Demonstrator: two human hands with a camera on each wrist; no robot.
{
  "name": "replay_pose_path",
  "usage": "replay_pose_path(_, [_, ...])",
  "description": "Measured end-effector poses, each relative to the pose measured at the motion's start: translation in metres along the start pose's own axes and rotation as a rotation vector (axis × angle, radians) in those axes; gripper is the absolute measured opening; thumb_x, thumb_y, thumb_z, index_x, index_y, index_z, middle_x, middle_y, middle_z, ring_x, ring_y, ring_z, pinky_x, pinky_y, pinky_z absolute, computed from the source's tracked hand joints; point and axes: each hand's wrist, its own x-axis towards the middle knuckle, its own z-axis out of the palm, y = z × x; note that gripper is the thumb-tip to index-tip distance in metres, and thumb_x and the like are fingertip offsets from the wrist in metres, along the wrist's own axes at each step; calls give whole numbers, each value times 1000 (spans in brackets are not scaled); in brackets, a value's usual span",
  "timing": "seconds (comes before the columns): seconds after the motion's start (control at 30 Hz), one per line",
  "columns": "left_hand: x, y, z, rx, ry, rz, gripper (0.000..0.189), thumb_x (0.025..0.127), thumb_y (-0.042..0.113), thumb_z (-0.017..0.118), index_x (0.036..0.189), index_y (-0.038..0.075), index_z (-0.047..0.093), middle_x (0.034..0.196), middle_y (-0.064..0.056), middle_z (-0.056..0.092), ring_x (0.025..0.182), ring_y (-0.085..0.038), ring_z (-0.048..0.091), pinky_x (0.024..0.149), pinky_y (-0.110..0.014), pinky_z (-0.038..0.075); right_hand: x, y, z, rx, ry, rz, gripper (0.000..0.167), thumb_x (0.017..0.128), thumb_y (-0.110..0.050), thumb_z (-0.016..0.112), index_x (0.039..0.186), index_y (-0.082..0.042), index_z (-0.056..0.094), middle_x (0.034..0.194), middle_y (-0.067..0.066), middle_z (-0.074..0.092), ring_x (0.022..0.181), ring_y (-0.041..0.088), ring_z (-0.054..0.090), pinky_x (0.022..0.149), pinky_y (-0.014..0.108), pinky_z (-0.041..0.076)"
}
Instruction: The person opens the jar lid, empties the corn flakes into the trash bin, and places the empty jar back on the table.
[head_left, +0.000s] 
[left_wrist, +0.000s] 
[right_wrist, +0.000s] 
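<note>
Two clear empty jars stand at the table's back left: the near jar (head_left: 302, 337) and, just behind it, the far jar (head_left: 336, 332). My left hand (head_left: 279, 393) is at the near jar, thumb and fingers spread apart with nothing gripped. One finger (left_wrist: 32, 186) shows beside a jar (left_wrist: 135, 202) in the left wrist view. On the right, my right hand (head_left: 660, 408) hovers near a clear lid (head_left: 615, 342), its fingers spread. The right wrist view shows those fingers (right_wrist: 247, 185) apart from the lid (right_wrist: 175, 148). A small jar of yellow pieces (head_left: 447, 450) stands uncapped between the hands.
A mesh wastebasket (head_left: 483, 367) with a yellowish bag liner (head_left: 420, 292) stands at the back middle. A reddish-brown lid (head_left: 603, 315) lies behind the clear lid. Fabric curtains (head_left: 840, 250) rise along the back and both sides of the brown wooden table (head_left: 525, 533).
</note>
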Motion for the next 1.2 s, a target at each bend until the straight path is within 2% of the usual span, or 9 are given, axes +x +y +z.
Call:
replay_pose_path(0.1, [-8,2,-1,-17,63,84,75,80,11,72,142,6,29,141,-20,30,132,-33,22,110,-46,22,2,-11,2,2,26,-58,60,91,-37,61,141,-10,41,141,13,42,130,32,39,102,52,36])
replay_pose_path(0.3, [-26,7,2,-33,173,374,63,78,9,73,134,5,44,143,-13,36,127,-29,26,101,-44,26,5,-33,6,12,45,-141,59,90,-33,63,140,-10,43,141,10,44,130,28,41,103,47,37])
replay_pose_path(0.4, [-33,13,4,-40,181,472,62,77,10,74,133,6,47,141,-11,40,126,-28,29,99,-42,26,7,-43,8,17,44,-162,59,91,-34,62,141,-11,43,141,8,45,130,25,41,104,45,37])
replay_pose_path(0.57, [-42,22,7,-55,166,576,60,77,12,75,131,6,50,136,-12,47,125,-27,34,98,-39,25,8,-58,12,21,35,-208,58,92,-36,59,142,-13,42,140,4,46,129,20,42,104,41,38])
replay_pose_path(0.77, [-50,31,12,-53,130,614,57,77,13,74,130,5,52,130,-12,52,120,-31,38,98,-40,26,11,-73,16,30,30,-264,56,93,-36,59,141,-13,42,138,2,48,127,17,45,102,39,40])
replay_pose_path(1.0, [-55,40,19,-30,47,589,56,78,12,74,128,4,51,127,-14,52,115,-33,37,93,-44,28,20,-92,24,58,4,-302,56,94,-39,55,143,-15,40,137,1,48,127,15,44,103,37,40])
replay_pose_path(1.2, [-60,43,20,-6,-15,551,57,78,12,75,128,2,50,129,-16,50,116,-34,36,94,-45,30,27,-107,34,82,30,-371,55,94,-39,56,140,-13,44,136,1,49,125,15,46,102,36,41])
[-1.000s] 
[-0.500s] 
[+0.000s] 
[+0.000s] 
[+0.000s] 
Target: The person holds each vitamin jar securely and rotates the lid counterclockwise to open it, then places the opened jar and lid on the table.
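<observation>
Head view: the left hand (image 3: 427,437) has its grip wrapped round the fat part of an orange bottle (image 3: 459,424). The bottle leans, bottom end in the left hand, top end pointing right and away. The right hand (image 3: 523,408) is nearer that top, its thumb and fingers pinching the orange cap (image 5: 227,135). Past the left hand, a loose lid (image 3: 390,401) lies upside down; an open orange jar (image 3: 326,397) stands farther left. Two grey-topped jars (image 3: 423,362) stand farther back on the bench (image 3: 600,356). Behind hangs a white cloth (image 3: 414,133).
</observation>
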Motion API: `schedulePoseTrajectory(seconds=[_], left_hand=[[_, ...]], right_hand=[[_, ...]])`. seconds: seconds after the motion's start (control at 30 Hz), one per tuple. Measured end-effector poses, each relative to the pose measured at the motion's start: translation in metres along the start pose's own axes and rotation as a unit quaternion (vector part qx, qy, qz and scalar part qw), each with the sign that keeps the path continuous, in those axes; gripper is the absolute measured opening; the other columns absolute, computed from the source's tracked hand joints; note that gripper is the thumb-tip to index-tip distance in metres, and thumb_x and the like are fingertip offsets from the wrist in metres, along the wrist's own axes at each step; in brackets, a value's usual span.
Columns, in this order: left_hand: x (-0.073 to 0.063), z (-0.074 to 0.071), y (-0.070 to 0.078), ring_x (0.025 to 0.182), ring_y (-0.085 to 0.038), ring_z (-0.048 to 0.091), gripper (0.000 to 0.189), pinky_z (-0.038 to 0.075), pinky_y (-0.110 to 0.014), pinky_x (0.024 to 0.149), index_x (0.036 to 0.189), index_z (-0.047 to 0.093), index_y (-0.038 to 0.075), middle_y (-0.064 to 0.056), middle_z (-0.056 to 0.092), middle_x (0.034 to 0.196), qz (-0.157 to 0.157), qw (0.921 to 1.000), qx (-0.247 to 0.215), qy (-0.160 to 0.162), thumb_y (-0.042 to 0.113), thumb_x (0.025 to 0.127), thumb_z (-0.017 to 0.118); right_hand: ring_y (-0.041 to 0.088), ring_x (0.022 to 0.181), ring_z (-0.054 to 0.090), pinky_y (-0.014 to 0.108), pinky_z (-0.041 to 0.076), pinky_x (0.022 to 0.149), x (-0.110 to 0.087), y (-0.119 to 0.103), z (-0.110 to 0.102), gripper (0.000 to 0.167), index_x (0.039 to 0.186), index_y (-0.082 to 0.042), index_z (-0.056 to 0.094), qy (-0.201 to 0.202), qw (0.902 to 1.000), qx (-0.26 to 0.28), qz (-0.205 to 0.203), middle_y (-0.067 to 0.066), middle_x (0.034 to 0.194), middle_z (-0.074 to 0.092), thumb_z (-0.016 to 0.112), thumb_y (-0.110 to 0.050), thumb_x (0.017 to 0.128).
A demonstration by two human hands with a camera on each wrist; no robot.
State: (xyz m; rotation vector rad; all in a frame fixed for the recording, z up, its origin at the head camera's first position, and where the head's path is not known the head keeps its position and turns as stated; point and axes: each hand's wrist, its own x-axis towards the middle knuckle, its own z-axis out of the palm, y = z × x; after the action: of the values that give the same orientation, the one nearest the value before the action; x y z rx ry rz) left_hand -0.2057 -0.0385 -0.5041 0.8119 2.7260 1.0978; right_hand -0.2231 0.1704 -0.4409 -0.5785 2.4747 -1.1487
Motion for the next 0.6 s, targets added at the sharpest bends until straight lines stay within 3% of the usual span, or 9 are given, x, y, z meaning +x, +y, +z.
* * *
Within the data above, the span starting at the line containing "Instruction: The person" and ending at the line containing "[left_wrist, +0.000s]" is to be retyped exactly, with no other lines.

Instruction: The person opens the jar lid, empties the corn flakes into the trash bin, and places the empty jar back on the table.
[head_left, +0.000s] 
[left_wrist, +0.000s] 

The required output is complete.